• nick238 19 minutes ago

    Double your compression ratio for the low, low price of 100,000x slower decompression (zstd: 215GB, 2.2 ns/byte vs. nncp: 106GB, 230 µs/byte)!

    The neural network architectures are technically impressive, but unless there's some standard compression dictionary that works for everything (so the training/compression costs amortize down to nil), and silicon architecture dramatically changes to compute-on-memory, I don't know if this would ever take off. Lossy compression would probably provide huge advantages, but then you need to be domain specific, and can't slap it on anything.

    • lxgr 5 minutes ago

      One interesting application could be instant messaging over extremely bandwidth constrained paths. I wouldn’t be surprised if Apple were doing something like this for their satellite-based iMessage implementation.

      Of course it could also just be a very large “classical” shared dictionary (zstd and brotli can work in that mode, for example).

    • hyperpape an hour ago

      It's worth noting that the benchmark has not been updated as frequently for the past several years, and some versions of compressors are quite far behind the current implementations (http://www.mattmahoney.net/dc/text.html#history).

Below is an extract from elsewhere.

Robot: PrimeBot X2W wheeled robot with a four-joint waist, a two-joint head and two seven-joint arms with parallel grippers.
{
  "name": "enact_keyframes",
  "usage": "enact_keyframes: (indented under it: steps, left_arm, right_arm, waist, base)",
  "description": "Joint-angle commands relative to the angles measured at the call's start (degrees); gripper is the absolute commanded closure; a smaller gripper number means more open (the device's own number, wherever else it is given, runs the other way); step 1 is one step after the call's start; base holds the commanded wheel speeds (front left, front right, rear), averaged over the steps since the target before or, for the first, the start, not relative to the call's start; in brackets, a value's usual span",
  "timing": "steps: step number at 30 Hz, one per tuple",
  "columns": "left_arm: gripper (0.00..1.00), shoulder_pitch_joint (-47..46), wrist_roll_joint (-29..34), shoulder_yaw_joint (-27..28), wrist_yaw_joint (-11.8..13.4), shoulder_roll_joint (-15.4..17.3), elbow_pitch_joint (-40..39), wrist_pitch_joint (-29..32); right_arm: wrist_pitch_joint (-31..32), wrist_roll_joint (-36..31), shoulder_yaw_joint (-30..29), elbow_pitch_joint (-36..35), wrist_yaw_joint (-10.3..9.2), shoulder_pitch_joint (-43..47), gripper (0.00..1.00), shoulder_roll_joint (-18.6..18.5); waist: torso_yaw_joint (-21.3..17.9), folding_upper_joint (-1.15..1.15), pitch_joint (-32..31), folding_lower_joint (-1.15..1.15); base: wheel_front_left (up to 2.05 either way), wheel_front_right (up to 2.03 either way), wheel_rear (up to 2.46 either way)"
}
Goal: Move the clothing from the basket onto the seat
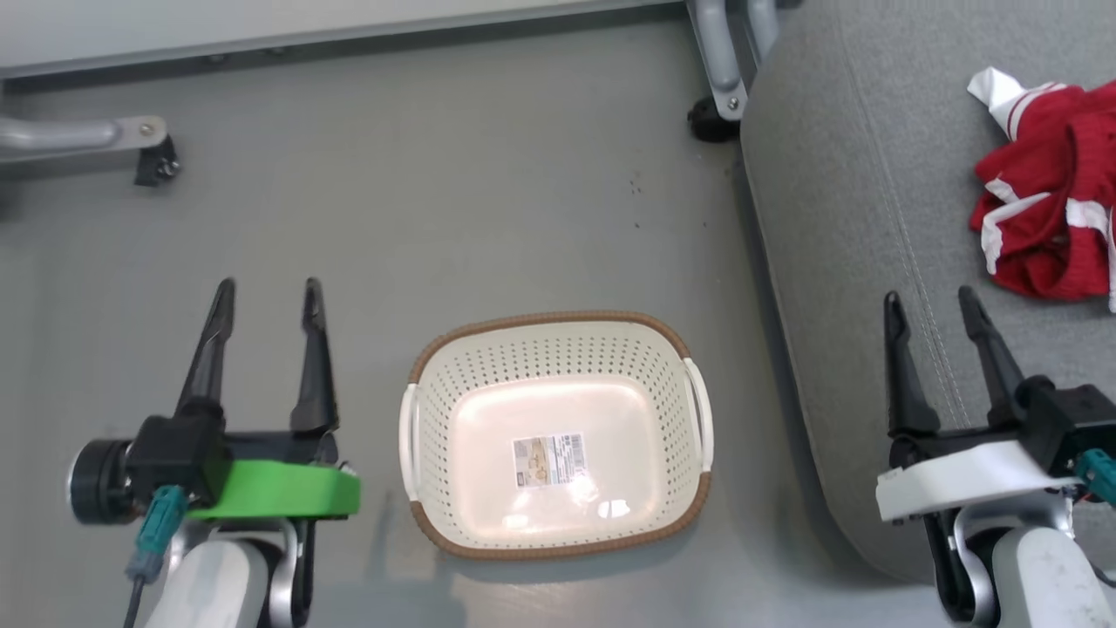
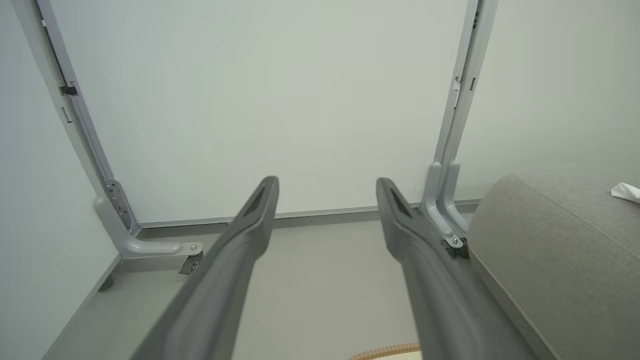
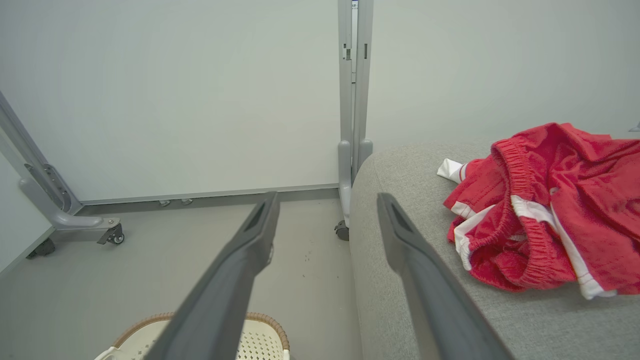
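Observation:
The red clothing with white trim (image 1: pixel 1051 196) lies crumpled on the grey seat (image 1: pixel 854 174) at the right; the right wrist view shows the clothing (image 3: pixel 545 210) on the seat (image 3: pixel 400 210) too. On the floor stands the cream basket (image 1: pixel 436 384) with brown rim, holding only a paper label (image 1: pixel 547 460). My left gripper (image 1: pixel 268 292) is open to the left of the basket. My right gripper (image 1: pixel 929 301) is open over the seat's front edge, left of the clothing. A corner of the basket (image 3: pixel 260 340) shows below my right fingers (image 3: pixel 250 250).
Grey metal frame legs with castors stand at the back left (image 1: pixel 105 139) and back centre (image 1: pixel 719 78), against a pale wall panel (image 2: pixel 280 100). Bare grey floor (image 1: pixel 453 201) lies between them and the basket.

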Motion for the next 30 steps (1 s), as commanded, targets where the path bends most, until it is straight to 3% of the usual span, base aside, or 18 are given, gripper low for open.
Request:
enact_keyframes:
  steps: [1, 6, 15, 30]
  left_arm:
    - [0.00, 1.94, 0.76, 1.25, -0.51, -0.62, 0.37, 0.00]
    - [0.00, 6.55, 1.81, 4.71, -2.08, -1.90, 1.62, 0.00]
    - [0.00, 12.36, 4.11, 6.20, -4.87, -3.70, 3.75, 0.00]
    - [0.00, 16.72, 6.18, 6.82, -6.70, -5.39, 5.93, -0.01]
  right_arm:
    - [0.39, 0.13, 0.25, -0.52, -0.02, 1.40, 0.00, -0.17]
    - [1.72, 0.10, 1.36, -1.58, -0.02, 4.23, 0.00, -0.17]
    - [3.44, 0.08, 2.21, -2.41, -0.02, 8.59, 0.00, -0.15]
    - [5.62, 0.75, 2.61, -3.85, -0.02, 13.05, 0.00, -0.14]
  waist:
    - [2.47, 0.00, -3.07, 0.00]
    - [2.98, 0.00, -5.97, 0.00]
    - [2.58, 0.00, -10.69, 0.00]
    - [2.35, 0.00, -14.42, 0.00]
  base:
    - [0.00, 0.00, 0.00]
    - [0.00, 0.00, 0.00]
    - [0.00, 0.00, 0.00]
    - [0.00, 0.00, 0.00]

      The one instance I double-checked (zstd) I don't recall it making a massive difference, but it did make a difference (iirc, the current version was slightly smaller than what was listed in the benchmark).

    • pama an hour ago

      It would be nice to also have a competition of this type where within ressonable limits the size of the compressor does not matter and the material to be compressed is hidden and varied over time. For example up to 10GB compressor size and the dataset is a different random chunk of fineweb every week.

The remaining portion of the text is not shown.